* Task objective *
Look through the records below for the word "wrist". Report how many lines have it, and only that number.

▼

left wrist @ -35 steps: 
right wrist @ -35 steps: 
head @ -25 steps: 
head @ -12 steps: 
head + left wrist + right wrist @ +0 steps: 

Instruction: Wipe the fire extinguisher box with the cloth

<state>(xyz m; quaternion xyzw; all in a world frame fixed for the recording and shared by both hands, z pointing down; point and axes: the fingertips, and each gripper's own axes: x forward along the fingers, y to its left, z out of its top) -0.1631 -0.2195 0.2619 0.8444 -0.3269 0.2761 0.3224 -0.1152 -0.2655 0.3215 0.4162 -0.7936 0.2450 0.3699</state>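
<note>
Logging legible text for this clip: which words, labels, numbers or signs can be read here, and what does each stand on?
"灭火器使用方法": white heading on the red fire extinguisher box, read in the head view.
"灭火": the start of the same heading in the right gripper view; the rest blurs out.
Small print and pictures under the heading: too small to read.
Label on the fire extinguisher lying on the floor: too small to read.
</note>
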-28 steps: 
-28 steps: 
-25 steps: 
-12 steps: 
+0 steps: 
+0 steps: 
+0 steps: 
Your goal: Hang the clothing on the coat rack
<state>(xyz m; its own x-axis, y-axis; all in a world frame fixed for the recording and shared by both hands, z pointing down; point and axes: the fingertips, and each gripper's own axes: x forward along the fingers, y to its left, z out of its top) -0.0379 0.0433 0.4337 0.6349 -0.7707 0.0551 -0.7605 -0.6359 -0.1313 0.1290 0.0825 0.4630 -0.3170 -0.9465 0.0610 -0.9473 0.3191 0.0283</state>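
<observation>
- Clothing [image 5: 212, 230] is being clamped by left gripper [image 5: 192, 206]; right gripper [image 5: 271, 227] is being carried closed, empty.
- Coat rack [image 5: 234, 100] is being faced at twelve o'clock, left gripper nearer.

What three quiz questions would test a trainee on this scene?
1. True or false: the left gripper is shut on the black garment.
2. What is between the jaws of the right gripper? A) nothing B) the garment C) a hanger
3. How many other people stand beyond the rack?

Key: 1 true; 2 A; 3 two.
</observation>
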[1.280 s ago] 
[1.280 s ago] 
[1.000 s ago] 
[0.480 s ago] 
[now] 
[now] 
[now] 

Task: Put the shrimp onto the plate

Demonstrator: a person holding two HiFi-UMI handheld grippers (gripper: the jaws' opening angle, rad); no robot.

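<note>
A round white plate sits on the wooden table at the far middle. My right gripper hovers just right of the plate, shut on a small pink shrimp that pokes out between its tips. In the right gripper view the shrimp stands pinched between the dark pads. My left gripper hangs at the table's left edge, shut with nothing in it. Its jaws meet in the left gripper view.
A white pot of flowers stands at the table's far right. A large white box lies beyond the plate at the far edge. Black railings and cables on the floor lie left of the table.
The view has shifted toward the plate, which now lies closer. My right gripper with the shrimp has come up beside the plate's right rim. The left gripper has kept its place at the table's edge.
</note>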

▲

* The completed task *
3